Autant d’éléments qui ont fait du Ramadan une période éprouvante pour notre économie (cf. http://www.leconomiste.com).
Moins marquée, la croissance des produits énergétiques atteint 5,1% à 36,1 milliards de DH, à fin septembre. A noter toutefois la baisse de 5% touchant les achats de pétrole. Celle-ci est due à l’allégement du prix moyen de la tonne importée de 4,9% à 3.956 DH. Le volume d’achat demeurant quant à lui stable. Toutefois, l’effervescence entourant l’or noir sur les marchés internationaux devrait se ressentir sur la facture énergétique durant les mois prochains. Pour leur part, les produits finis d’équipement, renseignant sur l’effort d’investissement national, augmentent de 13,6% à près de 40,1 milliards de DH. Un accroissement allant de pair avec la progression des crédits à l’équipement de 11,8%, constaté par Bank Al-Maghrib pour les 9 premiers mois de l’année et qui s’élèvent à 71,5 milliards de DH.

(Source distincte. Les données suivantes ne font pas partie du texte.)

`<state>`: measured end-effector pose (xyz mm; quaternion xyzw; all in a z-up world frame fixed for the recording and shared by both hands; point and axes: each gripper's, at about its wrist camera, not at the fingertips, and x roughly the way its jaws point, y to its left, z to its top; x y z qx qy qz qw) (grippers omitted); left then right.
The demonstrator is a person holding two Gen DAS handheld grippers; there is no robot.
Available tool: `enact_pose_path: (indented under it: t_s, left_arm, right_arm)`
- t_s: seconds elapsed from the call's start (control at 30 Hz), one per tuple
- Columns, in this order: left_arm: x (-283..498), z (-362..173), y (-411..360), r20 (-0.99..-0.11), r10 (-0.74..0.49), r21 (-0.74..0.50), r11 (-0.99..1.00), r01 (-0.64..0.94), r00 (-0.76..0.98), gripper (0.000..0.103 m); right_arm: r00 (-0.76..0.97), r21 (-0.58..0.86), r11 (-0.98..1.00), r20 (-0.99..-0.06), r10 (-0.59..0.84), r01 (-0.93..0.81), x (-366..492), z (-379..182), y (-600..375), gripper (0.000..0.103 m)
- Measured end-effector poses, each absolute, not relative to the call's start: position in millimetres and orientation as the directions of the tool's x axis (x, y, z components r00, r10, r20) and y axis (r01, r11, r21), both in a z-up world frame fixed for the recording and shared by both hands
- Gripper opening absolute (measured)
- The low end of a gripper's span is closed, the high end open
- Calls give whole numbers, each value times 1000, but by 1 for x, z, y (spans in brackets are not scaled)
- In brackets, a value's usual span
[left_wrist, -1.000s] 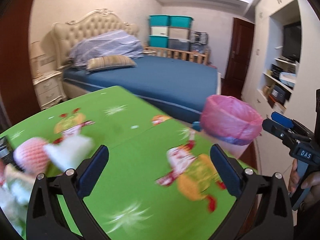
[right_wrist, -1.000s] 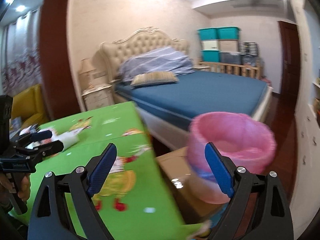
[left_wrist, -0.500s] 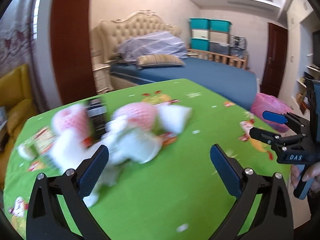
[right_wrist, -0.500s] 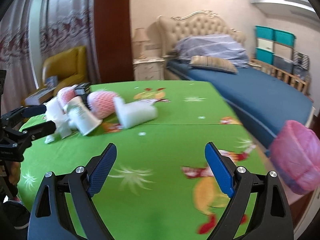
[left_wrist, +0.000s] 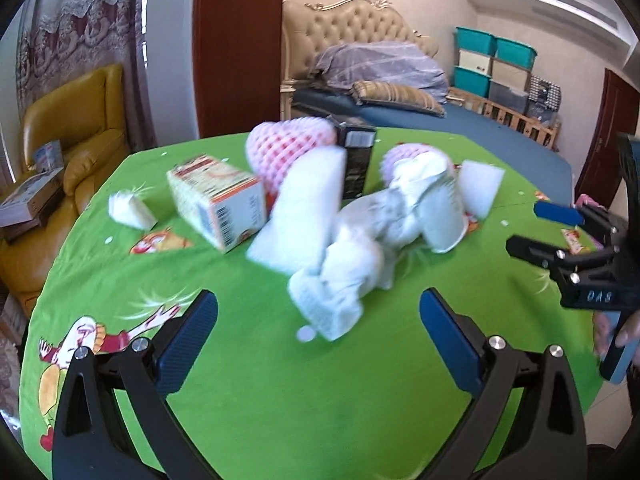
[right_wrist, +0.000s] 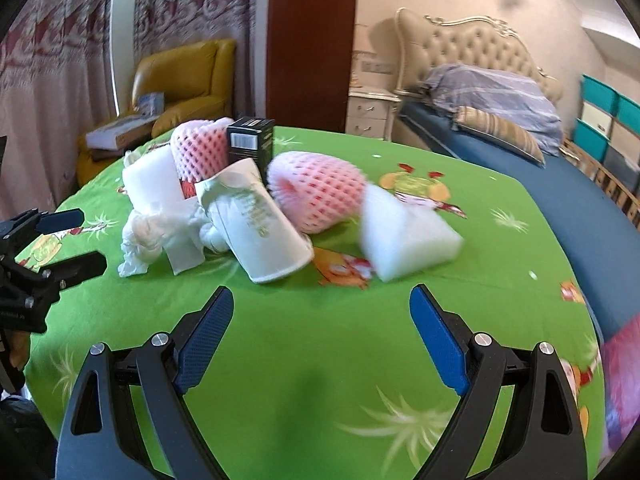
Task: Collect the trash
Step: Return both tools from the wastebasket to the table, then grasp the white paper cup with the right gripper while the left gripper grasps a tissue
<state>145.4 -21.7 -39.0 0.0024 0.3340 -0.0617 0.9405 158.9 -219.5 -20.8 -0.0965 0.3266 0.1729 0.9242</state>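
Observation:
A pile of trash lies on the green tablecloth (left_wrist: 280,380): crumpled white tissue (left_wrist: 352,264), a white paper cup (right_wrist: 260,224), two pink foam fruit nets (right_wrist: 320,196) (left_wrist: 288,148), a white foam block (right_wrist: 404,236), a black carton (right_wrist: 252,140), and an orange-printed box (left_wrist: 220,200). My left gripper (left_wrist: 318,332) is open and empty just in front of the tissue. My right gripper (right_wrist: 320,336) is open and empty, a little short of the cup and foam block. The pink-lined bin (right_wrist: 624,384) shows at the right edge of the right wrist view.
A small foam scrap (left_wrist: 130,210) lies on the table's far left. A yellow armchair (left_wrist: 76,132) with boxes stands to the left, a blue bed (right_wrist: 520,160) behind the table, and stacked storage bins (left_wrist: 492,64) beyond it.
Both grippers swung left from the pink bin toward the trash pile, which now sits centered and closer in both views. Both stayed open.

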Motion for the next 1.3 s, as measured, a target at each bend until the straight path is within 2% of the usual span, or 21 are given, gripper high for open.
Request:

Dans nos exportations, la part des phosphates et dérivés est portée à 19,4%, à fin septembre. Ces mêmes produits augmentent de 19,4% à 15,7 milliards de DH. Leur croissance s’accélère puisqu’ils gagnent plus de 6 points sur un mois. Parallèlement, les exportations hors phosphate ne progressent, elles, que de 2% à près de 70 milliards. Dans cette catégorie, les produits finis de consommation, première exportation du Maroc, s’établissent en hausse de 4% à 26,7 milliards de DH. A noter le bon comportement des produits d’équipement qui enregistrent la plus forte progression avec 14,3%. Les produits bruts d’origine animale continuent leur chute (-27,7%), tirés vers le bas par le repli des expéditions d’huile d’olives brute et raffinée (-86,7%).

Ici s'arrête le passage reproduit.